Ein Ausschußmitglied erinnert Kramer an seine Vertrauenserklärung am ersten Tag, Diskussion, ob man ihn das fragen darf, die Frage bleibt schließlich. Der Senator und Präses findet eine elegante Antwort, doch in ihrem Witz kommt sie eher dem Umdrehen des Dolches in der eigenen Brust gleich: Kramer hat sich, als er vor seine Beamten trat, eine Rüge eingehandelt, »zu Recht«. »Ich möchte jetzt den Ausschußermittlungen nicht vorgreifen.« Er bezieht sich auf die Rüge, wie man nach einem Rettungsring greift.

Endlich Buchholz, voll Temperament, ein Freund der schönen Künste, der Literatur, wie Kramer im Ruf ungewöhnlicher Liberalität. Er hat nichts gewußt von Ernst Haase vor dem 15. Dezember 1965; als er von dem Todesfall erfuhr, hat er sich energisch und persönlich eingeschaltet. Die Sache hätte ihm vorgelegt werden müssen, unbedingt, sofort, sie ist für Buchholz einer der wichtigsten Fälle, der ihm je bekannt wurde. Wie es zu den Fehlleistungen gekommen ist?

Zwei Kategorien von Menschen kennt Buchholz in seiner Behörde. Beide gute Juristen, doch die eine Gruppe ist im Herkömmlichen befangen, will nicht das Nest beschmutzen. Diese Gruppe hat in der Sache Haase allzugern an Notwehr der Beamten geglaubt. Die andere Kategorie wird mißtrauisch, wittert die Gefahr, den möglichen Machtmißbrauch. Die zweite Gruppe wächst, wird stärker, versichert Buchholz.

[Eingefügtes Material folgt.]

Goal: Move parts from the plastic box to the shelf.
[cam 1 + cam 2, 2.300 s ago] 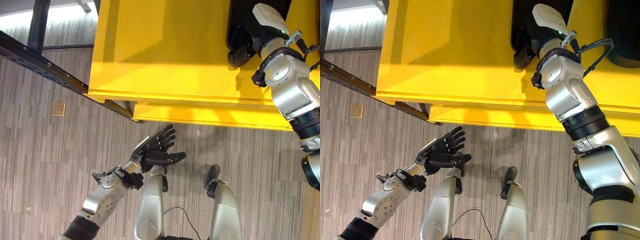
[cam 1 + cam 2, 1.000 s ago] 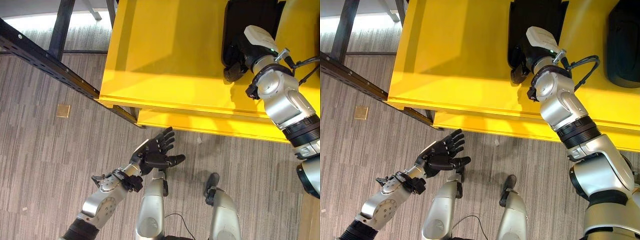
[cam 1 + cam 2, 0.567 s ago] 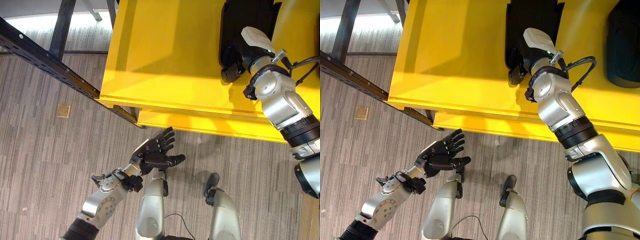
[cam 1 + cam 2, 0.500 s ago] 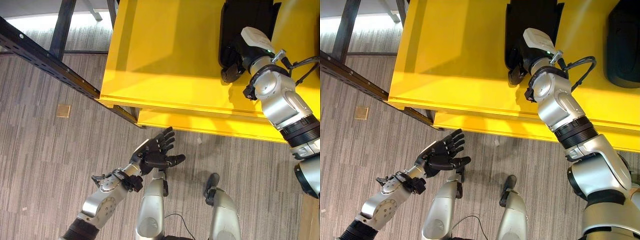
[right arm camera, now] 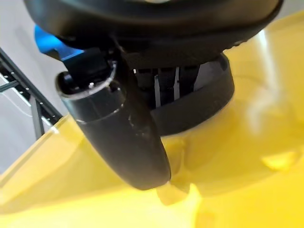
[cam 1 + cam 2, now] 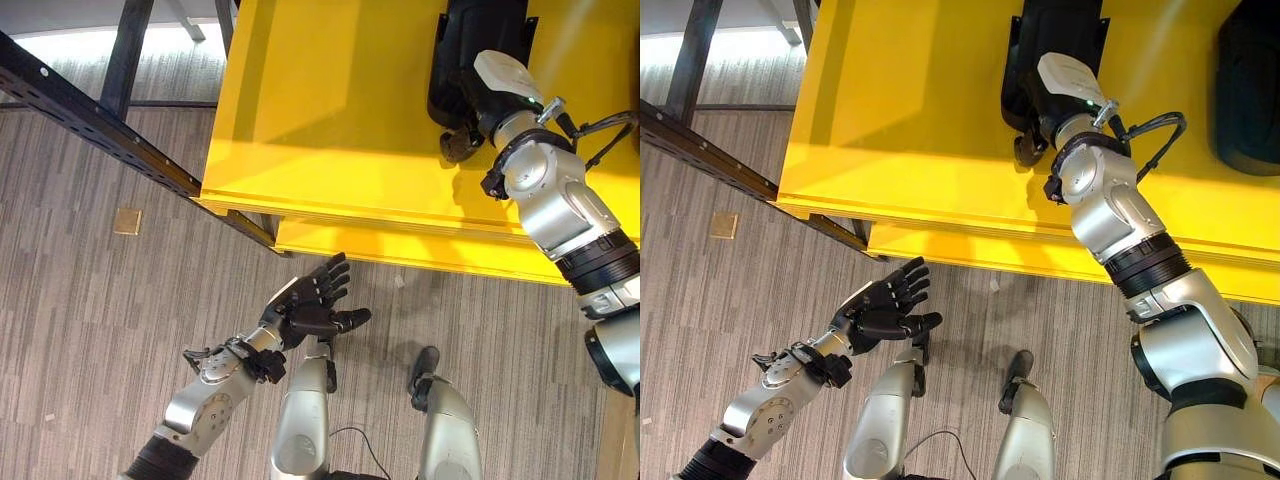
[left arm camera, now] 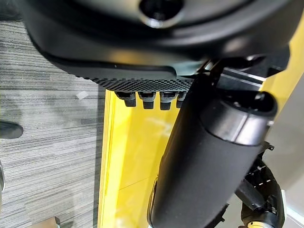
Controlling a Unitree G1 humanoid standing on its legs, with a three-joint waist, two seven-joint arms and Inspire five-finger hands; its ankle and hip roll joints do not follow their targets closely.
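The black part (image 6: 478, 40) lies on the yellow shelf (image 6: 330, 110), and it has slid farther back from the front edge than 0.5 s ago. The right hand (image 6: 1040, 100) sits at its near end with fingers curled on it, thumb beside it, pushing it inward. A judgement: placement is nearly finished, and letting go comes next. A second dark part (image 6: 1245, 75) rests well apart. The left hand (image 6: 310, 305) stays relaxed and empty over the floor (image 6: 90, 300).
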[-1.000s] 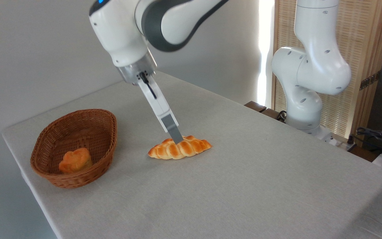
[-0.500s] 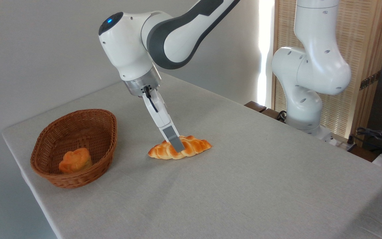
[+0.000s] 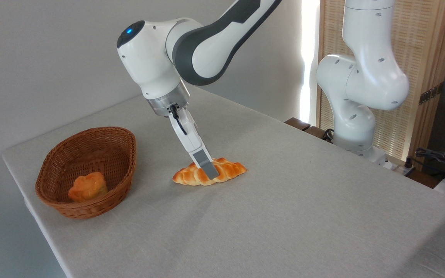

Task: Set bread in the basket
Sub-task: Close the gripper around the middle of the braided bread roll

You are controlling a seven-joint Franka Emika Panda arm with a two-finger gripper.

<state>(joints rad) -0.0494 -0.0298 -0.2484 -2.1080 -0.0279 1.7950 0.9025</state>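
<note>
Note the table [image 3: 284,216]: a grey cloth covers it, and it fills most of the view. The arm [image 3: 214,34] reaches in from the upper right and bends down toward the table's middle. Its white base column [image 3: 361,85] stands at the far right edge of the table, in front of a slatted wooden screen [image 3: 419,46].

Locate the basket [image 3: 128,154] near the left end of the table, well apart from the arm's tip. A small orange roll [image 3: 88,186] lies inside it, on the near side of the bowl.

Locate the bread [image 3: 230,169] on the cloth, right of the basket and clear of it. It lies flat, long axis running left to right, outside the basket.

Check the gripper [image 3: 211,174]. It tilts down and to the right, and one grey finger [image 3: 204,162] crosses the front of the bread at its middle, tip almost at the cloth. The second finger is hidden behind the first and the loaf. You cannot tell from this view whether the fingers clamp the bread or stand apart around it.
</note>
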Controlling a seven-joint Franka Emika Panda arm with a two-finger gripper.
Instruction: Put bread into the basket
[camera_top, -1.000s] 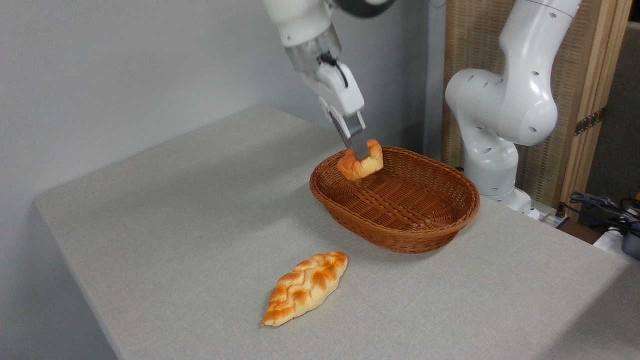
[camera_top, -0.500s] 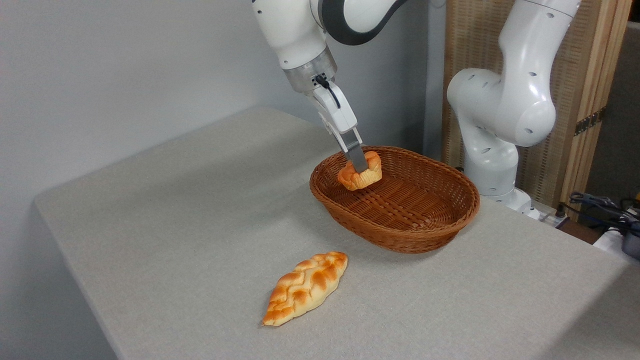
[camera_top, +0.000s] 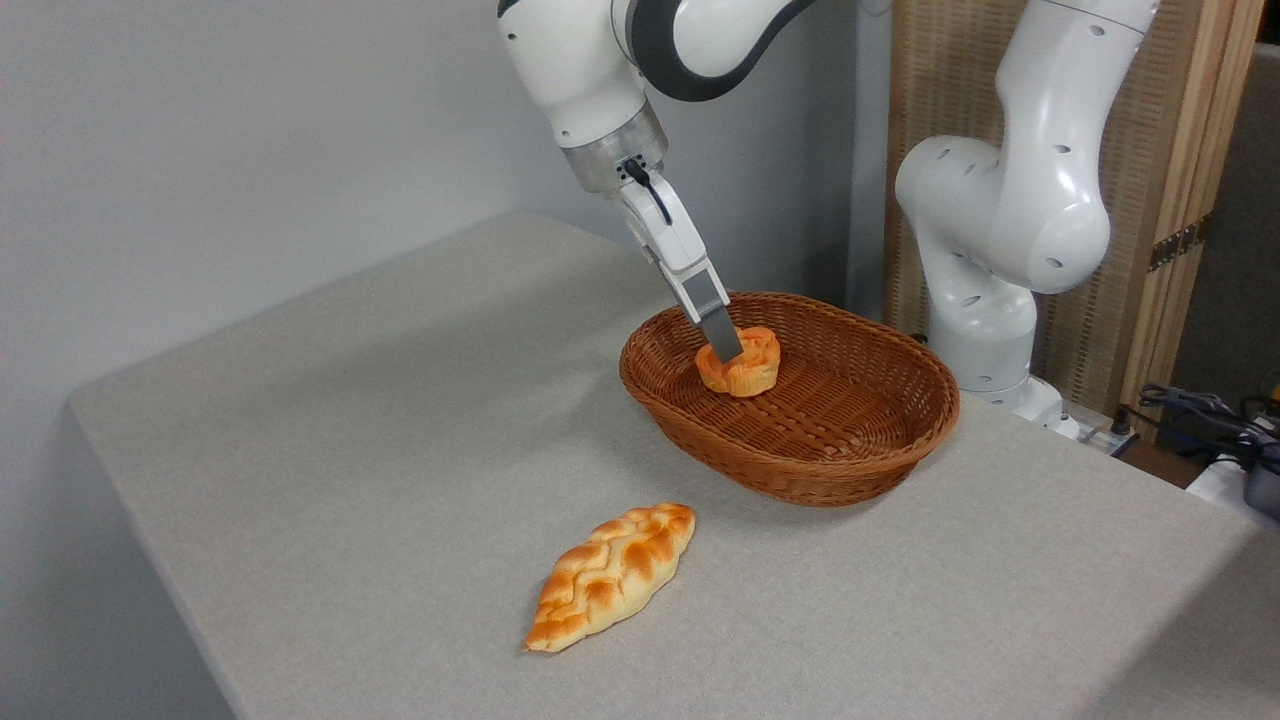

Was kann man nicht alles unterschreiben von dem, was Buchholz sagt. Doch der Ausschuß ist im fünften Akt, der Vorhang fällt. Wenn je Verallgemeinerung traurige Pflicht war, dann hier. Ein, zwei, drei Personen, die jede für sich Fehler machen, Fehler, die schließlich schrecklich kulminieren, mögen schon einmal zusammentreffen. Doch im Fall Ernst Haase haben zu viele Amtspersonen Fehler gemacht, keiner brach die Kette, keiner trat aus dem Glied. Und wenn es einer tat, dann blieb er nicht am Ball. Wie sieht es aus in der Staatsanwaltschaft, wie in der Gefängnisbehörde? In Hamburg werden sie von Männern geleitet, unter deren Aufsicht alles zu erwarten wäre, nur nicht ein Fall Haase.

Sind Liberale keine strengen Dienstherren, brauchen sie zuviel Zeit für die Dinge, aus denen sie ihre Liberalität schöpfen? Wie kann ein Jurist mit soviel Gefühl für Politik wie Kramer auf zwei Hochzeiten agieren, in Bonn und Hamburg? Warum ist Buchholz' anerkannte, mutige Meinung von der Aufgabe der Staatsanwaltschaft von oben her noch nicht tiefer in die Ämter unter ihm gedrungen? Fast möchte man unstreitig verdienten Männern wie Kramer und Buchholz vorwerfen, daß sie nicht mit eisernem Besen regieren, wo sie sich nicht allein mit dem Vorbild durchsetzen können.

Ernst Haase, 5000 Blatt Ausschußprotokoll kamen diesmal zusammen, wird Hamburg noch lange beschäftigen. Daß der Fall Haase nur Hamburg angeht, sollte sich niemand einbilden. Dergleichen ist überall in der Bundesrepublik möglich.